High-Voltage LiNi0.5Mn1.5O4 Cathode Stability of Fluorinated Ether Based on Enhanced Separator Wettability

Influence of separator wettability toward nonaqueous electrolyte was investigated in lithium-ion batteries using high-voltage LiNi0.5Mn1.5O4 cathode. A fluorinated ether of 1,1,2,2-tetrafluoroethyl 2,2,3,3-tetrafluoropropyl ether (HFE) was introduced as a co-solvent into the control electrolyte and polyolefin separator wettability toward nonaqueous electrolyte was effectively enhanced. Even though conductivity of the electrolyte bulk decreased after HFE was introduced, ionic conductivity of the electrolyte-soaking separator increased due to the enhanced separator wettability.
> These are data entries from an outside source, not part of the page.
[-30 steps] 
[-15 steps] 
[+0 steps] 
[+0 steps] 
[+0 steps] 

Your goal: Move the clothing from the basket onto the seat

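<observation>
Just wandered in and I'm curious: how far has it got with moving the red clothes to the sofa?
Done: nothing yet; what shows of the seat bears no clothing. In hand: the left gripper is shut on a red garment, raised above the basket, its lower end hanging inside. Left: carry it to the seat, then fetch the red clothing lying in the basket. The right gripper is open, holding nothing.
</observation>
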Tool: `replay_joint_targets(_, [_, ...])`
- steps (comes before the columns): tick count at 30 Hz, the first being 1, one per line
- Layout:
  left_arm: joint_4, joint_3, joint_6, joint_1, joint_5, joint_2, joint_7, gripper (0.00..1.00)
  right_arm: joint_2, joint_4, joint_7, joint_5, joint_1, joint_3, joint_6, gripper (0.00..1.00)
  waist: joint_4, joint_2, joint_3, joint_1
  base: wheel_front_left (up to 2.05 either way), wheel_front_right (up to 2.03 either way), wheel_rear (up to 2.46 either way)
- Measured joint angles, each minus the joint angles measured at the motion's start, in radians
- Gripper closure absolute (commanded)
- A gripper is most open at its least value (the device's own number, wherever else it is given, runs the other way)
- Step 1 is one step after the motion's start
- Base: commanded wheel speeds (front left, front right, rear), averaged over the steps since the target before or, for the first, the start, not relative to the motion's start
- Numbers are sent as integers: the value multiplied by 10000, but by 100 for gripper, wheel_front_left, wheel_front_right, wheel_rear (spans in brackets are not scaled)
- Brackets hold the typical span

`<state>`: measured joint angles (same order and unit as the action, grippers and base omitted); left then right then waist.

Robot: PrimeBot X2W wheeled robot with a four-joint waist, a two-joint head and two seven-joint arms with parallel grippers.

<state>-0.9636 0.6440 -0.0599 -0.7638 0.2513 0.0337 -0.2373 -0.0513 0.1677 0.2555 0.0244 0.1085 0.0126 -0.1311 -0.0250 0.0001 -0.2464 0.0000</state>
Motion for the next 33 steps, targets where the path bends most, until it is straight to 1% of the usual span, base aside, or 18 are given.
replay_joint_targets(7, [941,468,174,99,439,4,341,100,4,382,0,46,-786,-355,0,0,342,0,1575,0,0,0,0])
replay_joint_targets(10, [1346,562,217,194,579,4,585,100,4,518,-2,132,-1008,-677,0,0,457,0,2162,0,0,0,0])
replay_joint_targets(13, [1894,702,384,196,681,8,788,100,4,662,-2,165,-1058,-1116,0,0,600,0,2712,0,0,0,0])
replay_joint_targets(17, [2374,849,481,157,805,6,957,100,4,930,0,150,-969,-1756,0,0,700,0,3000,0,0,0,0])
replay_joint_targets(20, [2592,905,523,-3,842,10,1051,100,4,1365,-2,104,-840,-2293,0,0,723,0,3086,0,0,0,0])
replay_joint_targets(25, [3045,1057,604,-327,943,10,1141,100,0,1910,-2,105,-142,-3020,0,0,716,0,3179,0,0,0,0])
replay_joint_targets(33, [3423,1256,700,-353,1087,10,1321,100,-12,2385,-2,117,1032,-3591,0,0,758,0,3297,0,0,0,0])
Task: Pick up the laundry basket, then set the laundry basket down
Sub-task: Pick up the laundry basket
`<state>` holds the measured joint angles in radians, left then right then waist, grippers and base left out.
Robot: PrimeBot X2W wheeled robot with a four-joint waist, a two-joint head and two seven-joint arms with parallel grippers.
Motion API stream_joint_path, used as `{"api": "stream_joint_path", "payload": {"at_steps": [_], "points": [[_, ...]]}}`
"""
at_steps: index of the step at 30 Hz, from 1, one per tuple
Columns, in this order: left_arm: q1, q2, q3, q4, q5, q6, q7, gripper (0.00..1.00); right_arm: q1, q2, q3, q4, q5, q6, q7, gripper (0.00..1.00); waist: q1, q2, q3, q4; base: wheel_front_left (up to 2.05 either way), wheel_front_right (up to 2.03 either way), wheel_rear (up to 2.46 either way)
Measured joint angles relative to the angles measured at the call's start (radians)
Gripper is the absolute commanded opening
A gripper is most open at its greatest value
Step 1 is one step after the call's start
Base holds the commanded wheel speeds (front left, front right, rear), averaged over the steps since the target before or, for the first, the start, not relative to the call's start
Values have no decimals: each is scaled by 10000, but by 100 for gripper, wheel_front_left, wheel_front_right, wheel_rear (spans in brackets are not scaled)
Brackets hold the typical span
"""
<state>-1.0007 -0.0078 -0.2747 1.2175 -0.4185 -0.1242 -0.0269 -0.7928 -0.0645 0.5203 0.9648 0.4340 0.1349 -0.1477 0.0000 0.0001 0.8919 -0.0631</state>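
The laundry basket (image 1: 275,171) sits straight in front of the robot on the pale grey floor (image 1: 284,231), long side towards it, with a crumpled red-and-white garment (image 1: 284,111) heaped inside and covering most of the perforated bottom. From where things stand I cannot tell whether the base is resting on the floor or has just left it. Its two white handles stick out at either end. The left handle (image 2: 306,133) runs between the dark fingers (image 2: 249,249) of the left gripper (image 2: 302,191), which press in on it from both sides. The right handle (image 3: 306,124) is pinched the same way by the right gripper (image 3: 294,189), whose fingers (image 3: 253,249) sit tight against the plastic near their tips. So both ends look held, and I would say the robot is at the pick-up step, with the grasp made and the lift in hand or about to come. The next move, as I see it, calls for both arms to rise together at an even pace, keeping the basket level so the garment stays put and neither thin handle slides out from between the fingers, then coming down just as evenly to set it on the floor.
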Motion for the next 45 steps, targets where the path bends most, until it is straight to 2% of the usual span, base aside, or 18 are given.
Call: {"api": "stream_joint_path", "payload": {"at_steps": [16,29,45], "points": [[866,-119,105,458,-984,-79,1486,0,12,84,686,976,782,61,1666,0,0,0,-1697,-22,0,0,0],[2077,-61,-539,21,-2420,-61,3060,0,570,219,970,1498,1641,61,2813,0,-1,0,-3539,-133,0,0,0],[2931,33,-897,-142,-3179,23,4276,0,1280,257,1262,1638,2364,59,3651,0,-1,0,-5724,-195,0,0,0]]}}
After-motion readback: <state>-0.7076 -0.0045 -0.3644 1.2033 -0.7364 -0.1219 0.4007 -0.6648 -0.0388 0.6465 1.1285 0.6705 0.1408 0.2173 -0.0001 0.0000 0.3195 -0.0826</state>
From cycling stability of the half cells using high-voltage LiNi0.5Mn1.5O4 cathode, all electrolytes containing 10%, 20% and 30% HFE have superiority to the control electrolyte, and the 20% HFE containing electrolyte is the optimal. Microscopical analysis revealed that oxidative decomposition of HFE-containing electrolyte on the LiNi0.5Mn1.5O4 cathode was suppressed effectively with the thinner cathode electrolyte interface than that in the control electrolyte. In Li4Ti5O12 vertical bar LiNi0.5Mn1.5O4 full cells, the 20% HFE containing electrolyte exhibited the enhanced cycling stability and rate capability compared to the control of 1 mol L-1 LiPF6/propylene carbonate. This work here reveals the effect of fluorinated ether co-solvent on separator wettability and further the superior separator wettability is critical to the oxidation stability of the electrolyte in lithium-ion batteries using high-voltage cathode. (C) The Author(s) 2019. Published by ECS.